Día 4- El canto de Laudes y la Eucaristía entonan el inicio de nuestras jornadas. Si la sesión de ayer fue el ejercicio del discernimiento en común, la de hoy se condensa toda en la experiencia del diálogo. Desde las 10 de la mañana hasta la 1,30; desde las 4 de la tarde hasta las 8, todas las participantes nos reunimos en la sala de juntas y dialogamos sobre las propuestas que las comunidades enviaron para ser debatidas durante la Asamblea Federal. En esta ocasión no nos desplegamos en comisiones, lo hicimos todo al unísono. Se fue exponiendo una a una cada cuestión, cada sugerencia, cada propuesta; en cada una se expresaron las hermanas con toda libertad, con todo respeto, con toda transparencia. La moderadora, se puede decir, tuvo el día libre. La Orden lleva practicando la sinodalidad desde su origen, no sé si sería exagerado decir, que ése es su origen. Lo que sin duda se puede afirmar, sin temor a error, es que en ella se gesta su fecundidad. Sin duda. Después de 800 años no nos ha ido tan mal y estamos aquí para contarlo.
Se puede decir con toda veracidad que son las comunidades quienes edifican la Asamblea: escogen a sus prioras, eligen a sus delegadas, presentan las propuestas temáticas, las cuestiones a plantear. A las comunidades vuelven las resoluciones que en ellas serán votadas. Una circularidad lenta, a veces, tediosa, pero es gracias a ese recorrido que la cohesión interna y la permanente evolución de los procesos, nos hayan traído hasta aquí. Sin resabio alguno de triunfalismo, sin considerar ninguna meta lograda, pero con la convicción de que hay una historia que avala este modo de vivirnos.
Desde las 10 de la mañana hasta la 1,30; desde las 4 de la tarde hasta las 8, 17 mujeres se concedieron el tiempo de escucharse, de dialogar mirándose a los ojos, de sentarse ante la realidad, para pensar juntas; llamando a las cosas por su nombre, hablando de las habas contadas de la vida que nos reta y descoloca sin tregua. Durante todas esas horas libres de impaciencia, mojadas por la lluvia de ideas, de las experiencias brindadas como pan común, leyendo en la escucha, acogiendo con sumo interés cada aportación, cada interrogante, cada petición, cada sugerencia, nos recibimos unas de las otras como un oleaje apacible, revelador. En este ambiente en el que la diferencia tiene su espacio, su respeto y la sintonía su gratitud, apreciaba que la palabra compartida se tornaba predicación en grado sumo.
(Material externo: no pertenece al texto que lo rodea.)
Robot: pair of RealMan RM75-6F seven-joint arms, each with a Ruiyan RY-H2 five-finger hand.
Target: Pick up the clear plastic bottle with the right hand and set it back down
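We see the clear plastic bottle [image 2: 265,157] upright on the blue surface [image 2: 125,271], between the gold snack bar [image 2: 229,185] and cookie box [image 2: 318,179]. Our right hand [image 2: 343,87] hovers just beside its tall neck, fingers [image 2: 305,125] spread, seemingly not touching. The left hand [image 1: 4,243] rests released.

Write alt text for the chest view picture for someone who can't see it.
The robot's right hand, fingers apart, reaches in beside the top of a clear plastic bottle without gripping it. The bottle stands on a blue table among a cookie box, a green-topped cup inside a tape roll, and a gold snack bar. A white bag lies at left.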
No me equivoqué, porque conversando con las primerizas en estas lides, constataban lo bello del ambiente generado en la Asamblea: la fluida participación, la madurez de las hermanas, la personalidad a la hora de exponer, el adecuado tono, la transparencia, la liviandad con la que progresaban las cuestiones y la delicadeza a la hora de disentir.
Y, como detalle negativo, que evite ser tildadas de edulcoradas, cabe resaltar el hecho de que, sobrellevar la mascarilla todas esas horas con casi 30º de temperatura, roza la semi-heroicidad.
Y, como detalle anecdótico, que ponga la pizca de humor, a la hora de ir a comer, nos encontramos que compartiríamos el comedor con un ciento de niños de entre 9 y 15 años. Os podéis imaginar las caras de esos angelitos al contemplar la comitiva de 17 monjas entrando en el comedor. A los profesores les vino de perlas, añadir a la novedad de mostrar a los críos la escuela-granja, los inesperados “especímenes” de blanco y negro que se cruzaban en los pasillos. Está de más decir, lo complacidas que nos sentíamos ante el bullicio y la vitalidad de los infantes que transformaron nuestro temporal monasterio en una guardería transitoria sin mayor dificultad.